# Exercise prompt:
The entries should be written out again exactly as they read.

:: Dataset extract

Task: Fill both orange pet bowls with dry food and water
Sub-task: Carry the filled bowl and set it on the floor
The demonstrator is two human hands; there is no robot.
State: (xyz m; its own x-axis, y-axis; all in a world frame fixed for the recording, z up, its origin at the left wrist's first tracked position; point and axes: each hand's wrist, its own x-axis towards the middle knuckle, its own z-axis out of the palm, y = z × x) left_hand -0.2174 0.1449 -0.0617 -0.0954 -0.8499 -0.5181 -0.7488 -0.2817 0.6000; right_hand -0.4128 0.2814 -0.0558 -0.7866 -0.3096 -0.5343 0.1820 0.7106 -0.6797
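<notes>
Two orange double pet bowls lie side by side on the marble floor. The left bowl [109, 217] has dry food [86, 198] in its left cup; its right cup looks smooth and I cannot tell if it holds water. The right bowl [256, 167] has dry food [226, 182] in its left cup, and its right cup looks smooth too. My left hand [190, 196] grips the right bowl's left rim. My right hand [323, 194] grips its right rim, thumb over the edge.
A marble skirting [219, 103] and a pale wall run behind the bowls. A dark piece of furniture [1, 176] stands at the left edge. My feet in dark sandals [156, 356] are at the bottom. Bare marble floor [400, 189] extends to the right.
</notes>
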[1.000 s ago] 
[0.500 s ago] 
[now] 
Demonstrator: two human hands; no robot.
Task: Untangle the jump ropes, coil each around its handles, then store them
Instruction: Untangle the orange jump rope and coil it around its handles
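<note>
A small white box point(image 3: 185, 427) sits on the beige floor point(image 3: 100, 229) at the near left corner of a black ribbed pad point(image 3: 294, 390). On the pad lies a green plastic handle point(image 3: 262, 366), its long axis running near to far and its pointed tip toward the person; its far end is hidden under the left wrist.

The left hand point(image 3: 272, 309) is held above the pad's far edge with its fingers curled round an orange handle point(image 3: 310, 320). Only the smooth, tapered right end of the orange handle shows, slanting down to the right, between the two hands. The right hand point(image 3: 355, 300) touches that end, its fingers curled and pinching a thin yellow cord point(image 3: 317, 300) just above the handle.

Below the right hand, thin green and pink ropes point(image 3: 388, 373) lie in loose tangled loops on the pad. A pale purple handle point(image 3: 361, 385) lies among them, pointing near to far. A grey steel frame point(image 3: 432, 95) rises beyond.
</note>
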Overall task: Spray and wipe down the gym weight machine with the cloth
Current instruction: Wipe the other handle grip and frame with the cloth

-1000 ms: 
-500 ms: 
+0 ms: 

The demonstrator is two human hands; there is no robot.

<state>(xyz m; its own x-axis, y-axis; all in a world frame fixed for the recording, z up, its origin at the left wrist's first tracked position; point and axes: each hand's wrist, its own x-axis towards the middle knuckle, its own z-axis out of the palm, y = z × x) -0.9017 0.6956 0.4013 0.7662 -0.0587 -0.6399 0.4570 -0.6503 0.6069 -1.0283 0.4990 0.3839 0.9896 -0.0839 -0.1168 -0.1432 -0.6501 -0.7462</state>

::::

# Response below:
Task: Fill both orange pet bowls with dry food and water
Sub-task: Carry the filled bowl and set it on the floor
The demonstrator is two human hands; there is no robot.
State: (xyz m; its own x-axis, y-axis; all in a world frame fixed for the recording, z up, its origin at the left wrist's first tracked position; point and axes: each hand's wrist, its own x-axis towards the middle knuckle, its own z-axis out of the palm, y = z × x) left_hand -0.2174 0.1449 -0.0617 -0.0954 -0.8499 -0.5181 -0.7488 -0.2817 0.6000; right_hand -0.4128 0.2814 -0.0558 -0.7866 -0.3096 -0.5343 0.1820 0.7106 -0.6797
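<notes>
Two orange double pet bowls lie side by side on the marble floor. The left bowl [109, 217] has dry food [86, 198] in its left cup; its right cup looks smooth and I cannot tell if it holds water. The right bowl [256, 167] has dry food [226, 182] in its left cup, and its right cup looks smooth too. My left hand [190, 196] grips the right bowl's left rim. My right hand [323, 194] grips its right rim, thumb over the edge.
A marble skirting [219, 103] and a pale wall run behind the bowls. A dark piece of furniture [1, 176] stands at the left edge. My feet in dark sandals [156, 356] are at the bottom. Bare marble floor [400, 189] extends to the right.
</notes>
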[1.000 s ago] 
[0.500 s ago] 
[now] 
Demonstrator: two human hands; no robot.
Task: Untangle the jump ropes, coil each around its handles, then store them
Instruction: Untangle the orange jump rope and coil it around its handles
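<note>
A small white box point(image 3: 185, 427) sits on the beige floor point(image 3: 100, 229) at the near left corner of a black ribbed pad point(image 3: 294, 390). On the pad lies a green plastic handle point(image 3: 262, 366), its long axis running near to far and its pointed tip toward the person; its far end is hidden under the left wrist.

The left hand point(image 3: 272, 309) is held above the pad's far edge with its fingers curled round an orange handle point(image 3: 310, 320). Only the smooth, tapered right end of the orange handle shows, slanting down to the right, between the two hands. The right hand point(image 3: 355, 300) touches that end, its fingers curled and pinching a thin yellow cord point(image 3: 317, 300) just above the handle.

Below the right hand, thin green and pink ropes point(image 3: 388, 373) lie in loose tangled loops on the pad. A pale purple handle point(image 3: 361, 385) lies among them, pointing near to far. A grey steel frame point(image 3: 432, 95) rises beyond.
</note>
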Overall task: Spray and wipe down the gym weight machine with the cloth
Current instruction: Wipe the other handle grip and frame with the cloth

-1000 ms: 
-500 ms: 
+0 ms: 

The demonstrator is two human hands; there is no robot.

<state>(xyz m; its own x-axis, y-axis; all in a world frame fixed for the recording, z up, its origin at the left wrist's first tracked position; point and axes: each hand's wrist, its own x-axis towards the middle knuckle, its own z-axis out of the palm, y = z × x) -0.9017 0.6956 0.4013 0.7662 -0.0587 -0.6399 0.4570 -0.6503 0.6069 -1.0283 0.4990 0.3839 0.9896 -0.0839 -0.1168 -0.1432 -0.6501 -0.7462</state>

No additional response is needed to complete this exercise.